◆ **To do**
All lines below are to be transcribed exactly.

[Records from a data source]
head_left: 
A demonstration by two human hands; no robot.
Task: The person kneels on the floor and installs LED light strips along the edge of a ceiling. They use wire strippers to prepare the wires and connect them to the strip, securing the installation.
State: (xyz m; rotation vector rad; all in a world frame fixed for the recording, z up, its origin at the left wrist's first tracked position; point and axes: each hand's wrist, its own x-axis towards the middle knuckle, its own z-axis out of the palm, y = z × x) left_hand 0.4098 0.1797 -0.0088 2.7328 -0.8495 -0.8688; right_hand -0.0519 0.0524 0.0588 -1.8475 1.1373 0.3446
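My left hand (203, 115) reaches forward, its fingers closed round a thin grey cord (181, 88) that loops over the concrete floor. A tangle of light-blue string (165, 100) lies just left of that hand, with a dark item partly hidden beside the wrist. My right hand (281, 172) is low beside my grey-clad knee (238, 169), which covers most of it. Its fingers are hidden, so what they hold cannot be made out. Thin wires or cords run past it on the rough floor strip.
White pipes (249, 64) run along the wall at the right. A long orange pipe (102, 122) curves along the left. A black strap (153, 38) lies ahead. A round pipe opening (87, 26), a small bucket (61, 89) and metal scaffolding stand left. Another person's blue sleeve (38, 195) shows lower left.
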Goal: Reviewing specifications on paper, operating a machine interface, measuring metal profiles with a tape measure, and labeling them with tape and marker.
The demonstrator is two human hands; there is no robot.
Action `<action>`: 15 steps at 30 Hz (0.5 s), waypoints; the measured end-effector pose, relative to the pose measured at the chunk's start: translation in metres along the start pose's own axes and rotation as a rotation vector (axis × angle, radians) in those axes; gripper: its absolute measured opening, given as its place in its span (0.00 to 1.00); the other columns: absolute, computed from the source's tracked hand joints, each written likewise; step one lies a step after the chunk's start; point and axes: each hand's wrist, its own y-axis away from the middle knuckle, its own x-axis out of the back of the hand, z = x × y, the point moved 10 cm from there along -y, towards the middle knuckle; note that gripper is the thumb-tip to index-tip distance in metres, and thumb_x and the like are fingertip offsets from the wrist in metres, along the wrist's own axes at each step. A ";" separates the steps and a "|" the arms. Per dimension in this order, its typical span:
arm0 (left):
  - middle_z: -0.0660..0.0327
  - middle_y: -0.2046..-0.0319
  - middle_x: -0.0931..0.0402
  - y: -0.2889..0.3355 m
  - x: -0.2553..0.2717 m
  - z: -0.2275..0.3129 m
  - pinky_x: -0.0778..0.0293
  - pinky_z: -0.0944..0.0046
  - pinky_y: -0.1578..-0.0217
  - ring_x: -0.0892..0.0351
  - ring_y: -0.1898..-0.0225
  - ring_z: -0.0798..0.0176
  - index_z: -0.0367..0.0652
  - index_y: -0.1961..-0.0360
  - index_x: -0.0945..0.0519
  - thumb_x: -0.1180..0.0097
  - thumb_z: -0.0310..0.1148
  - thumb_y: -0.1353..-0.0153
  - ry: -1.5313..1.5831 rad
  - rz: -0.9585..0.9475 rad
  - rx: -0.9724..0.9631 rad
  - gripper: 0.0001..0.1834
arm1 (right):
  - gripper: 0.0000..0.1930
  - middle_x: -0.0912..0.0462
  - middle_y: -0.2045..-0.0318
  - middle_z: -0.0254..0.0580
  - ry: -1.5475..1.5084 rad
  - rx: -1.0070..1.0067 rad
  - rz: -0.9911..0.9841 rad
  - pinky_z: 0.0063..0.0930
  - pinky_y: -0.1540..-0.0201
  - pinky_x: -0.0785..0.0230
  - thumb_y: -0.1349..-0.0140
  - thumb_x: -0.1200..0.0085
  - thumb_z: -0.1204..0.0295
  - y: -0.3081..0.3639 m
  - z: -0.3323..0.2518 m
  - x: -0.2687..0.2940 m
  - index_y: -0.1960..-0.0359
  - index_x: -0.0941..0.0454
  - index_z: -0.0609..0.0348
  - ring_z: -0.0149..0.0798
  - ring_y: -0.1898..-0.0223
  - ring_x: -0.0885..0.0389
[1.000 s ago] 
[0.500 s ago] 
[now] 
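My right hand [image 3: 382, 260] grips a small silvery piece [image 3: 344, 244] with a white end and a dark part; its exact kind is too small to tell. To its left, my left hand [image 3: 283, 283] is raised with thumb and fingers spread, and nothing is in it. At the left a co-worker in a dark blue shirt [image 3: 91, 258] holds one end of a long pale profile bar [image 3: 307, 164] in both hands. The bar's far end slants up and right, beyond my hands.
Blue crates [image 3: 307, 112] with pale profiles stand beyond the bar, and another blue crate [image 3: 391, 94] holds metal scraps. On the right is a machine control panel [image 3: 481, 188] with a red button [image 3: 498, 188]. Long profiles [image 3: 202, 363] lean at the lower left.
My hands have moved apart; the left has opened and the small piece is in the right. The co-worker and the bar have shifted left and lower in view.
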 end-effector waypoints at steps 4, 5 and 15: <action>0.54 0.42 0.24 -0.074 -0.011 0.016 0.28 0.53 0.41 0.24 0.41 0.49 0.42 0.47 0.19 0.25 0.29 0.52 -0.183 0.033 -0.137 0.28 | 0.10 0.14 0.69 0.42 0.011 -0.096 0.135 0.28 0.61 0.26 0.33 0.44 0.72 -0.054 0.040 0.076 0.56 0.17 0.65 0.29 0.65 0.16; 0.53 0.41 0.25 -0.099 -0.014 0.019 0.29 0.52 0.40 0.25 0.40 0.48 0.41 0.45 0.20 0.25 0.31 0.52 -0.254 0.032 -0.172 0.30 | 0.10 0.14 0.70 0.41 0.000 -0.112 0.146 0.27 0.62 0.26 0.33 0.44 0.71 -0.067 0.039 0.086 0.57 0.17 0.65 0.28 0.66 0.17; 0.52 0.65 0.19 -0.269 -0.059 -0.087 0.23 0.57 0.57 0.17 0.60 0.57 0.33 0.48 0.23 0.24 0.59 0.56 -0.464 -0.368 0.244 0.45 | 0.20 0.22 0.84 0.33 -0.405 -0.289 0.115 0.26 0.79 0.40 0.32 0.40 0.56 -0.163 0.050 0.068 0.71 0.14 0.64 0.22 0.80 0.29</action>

◆ **Answer to the problem**
head_left: 
A demonstration by two human hands; no robot.
Task: The person kneels on the floor and installs LED light strips along the edge of a ceiling. They use wire strippers to prepare the wires and connect them to the strip, securing the installation.
State: (xyz m; rotation vector rad; all in a world frame fixed for the recording, z up, its origin at the left wrist's first tracked position; point and axes: each hand's wrist, its own x-axis towards the middle knuckle, its own z-axis out of the palm, y = z × x) left_hand 0.4098 0.1797 -0.0088 2.7328 -0.8495 -0.8688; right_hand -0.0519 0.0524 0.0588 -1.8475 1.1373 0.3446
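My left hand (203, 115) reaches forward, its fingers closed round a thin grey cord (181, 88) that loops over the concrete floor. A tangle of light-blue string (165, 100) lies just left of that hand, with a dark item partly hidden beside the wrist. My right hand (281, 172) is low beside my grey-clad knee (238, 169), which covers most of it. Its fingers are hidden, so what they hold cannot be made out. Thin wires or cords run past it on the rough floor strip.
White pipes (249, 64) run along the wall at the right. A long orange pipe (102, 122) curves along the left. A black strap (153, 38) lies ahead. A round pipe opening (87, 26), a small bucket (61, 89) and metal scaffolding stand left. Another person's blue sleeve (38, 195) shows lower left.
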Goal: Reviewing specifications on paper, operating a machine interface, measuring metal profiles with a tape measure, and labeling them with tape and marker.
The demonstrator is two human hands; there is no robot.
Action `<action>`: 15 steps at 30 Hz (0.5 s), waypoints; the measured end-effector pose, relative to the pose measured at the chunk's start: translation in metres along the start pose's own axes and rotation as a rotation vector (axis × angle, radians) in those axes; gripper: its absolute measured opening, given as its place in its span (0.00 to 1.00); the other columns: absolute, computed from the source's tracked hand joints, each written likewise; step one lies a step after the chunk's start; point and axes: each hand's wrist, its own y-axis away from the middle knuckle, its own x-axis out of the back of the hand, z = x × y, the point moved 10 cm from there along -y, towards the middle knuckle; note that gripper is the thumb-tip to index-tip distance in metres, and thumb_x and the like are fingertip offsets from the wrist in metres, along the wrist's own axes at each step. A ";" separates the steps and a "|" the arms. Per dimension in this order, its typical span:
arm0 (left):
  - middle_z: -0.0660..0.0327
  - middle_y: -0.2046..-0.0319
  - middle_x: -0.0931..0.0402
  - y: -0.2889..0.3355 m
  - x: -0.2553..0.2717 m
  - z: -0.2275..0.3129 m
  - pinky_x: -0.0778..0.0293
  - pinky_z: -0.0944..0.0046
  - pinky_y: -0.1578..-0.0217
  - ring_x: -0.0892..0.0351
  - ring_y: -0.1898..-0.0225
  - ring_z: -0.0798..0.0176
  - index_z: -0.0367..0.0652
  - index_y: -0.1961..-0.0360
  - index_x: -0.0945..0.0519
  - thumb_x: -0.1180..0.0097
  - thumb_z: -0.0310..0.1148
  - thumb_y: -0.1353..-0.0153
  - ry: -1.5313..1.5831 rad
  - rz: -0.9585..0.9475 rad
  - rx: -0.9724..0.9631 rad
  - gripper: 0.0001..0.1834
arm1 (right):
  - gripper: 0.0000..0.1930
  - middle_x: -0.0912..0.0462
  - middle_y: -0.2045..-0.0318
  - middle_z: -0.0254..0.0580
  - ry: -1.5475..1.5084 rad
  - rx: -1.0070..1.0067 rad
  - rz: -0.9911..0.9841 rad
  - pinky_z: 0.0063..0.0930
  - pinky_y: -0.1540..-0.0201
  - pinky_x: -0.0785..0.0230
  - thumb_y: -0.1349..-0.0140
  - thumb_x: -0.1200..0.0085
  - thumb_z: -0.1204..0.0295
  - y: -0.3081..0.3639 m
  - z: -0.3323..0.2518 m
  - x: -0.2687..0.2940 m
  - index_y: -0.1960..-0.0359
  - index_x: -0.0941..0.0454
  - index_z: -0.0609..0.0348
  - ring_z: -0.0149..0.0798
  - ring_y: -0.1898..-0.0223
  - ring_x: -0.0885..0.0389
[1.000 s ago] 
[0.500 s ago] 
[now] 
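My right hand [image 3: 382, 260] grips a small silvery piece [image 3: 344, 244] with a white end and a dark part; its exact kind is too small to tell. To its left, my left hand [image 3: 283, 283] is raised with thumb and fingers spread, and nothing is in it. At the left a co-worker in a dark blue shirt [image 3: 91, 258] holds one end of a long pale profile bar [image 3: 307, 164] in both hands. The bar's far end slants up and right, beyond my hands.
Blue crates [image 3: 307, 112] with pale profiles stand beyond the bar, and another blue crate [image 3: 391, 94] holds metal scraps. On the right is a machine control panel [image 3: 481, 188] with a red button [image 3: 498, 188]. Long profiles [image 3: 202, 363] lean at the lower left.
My hands have moved apart; the left has opened and the small piece is in the right. The co-worker and the bar have shifted left and lower in view.
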 end-effector waypoints at steps 4, 5 and 15: <action>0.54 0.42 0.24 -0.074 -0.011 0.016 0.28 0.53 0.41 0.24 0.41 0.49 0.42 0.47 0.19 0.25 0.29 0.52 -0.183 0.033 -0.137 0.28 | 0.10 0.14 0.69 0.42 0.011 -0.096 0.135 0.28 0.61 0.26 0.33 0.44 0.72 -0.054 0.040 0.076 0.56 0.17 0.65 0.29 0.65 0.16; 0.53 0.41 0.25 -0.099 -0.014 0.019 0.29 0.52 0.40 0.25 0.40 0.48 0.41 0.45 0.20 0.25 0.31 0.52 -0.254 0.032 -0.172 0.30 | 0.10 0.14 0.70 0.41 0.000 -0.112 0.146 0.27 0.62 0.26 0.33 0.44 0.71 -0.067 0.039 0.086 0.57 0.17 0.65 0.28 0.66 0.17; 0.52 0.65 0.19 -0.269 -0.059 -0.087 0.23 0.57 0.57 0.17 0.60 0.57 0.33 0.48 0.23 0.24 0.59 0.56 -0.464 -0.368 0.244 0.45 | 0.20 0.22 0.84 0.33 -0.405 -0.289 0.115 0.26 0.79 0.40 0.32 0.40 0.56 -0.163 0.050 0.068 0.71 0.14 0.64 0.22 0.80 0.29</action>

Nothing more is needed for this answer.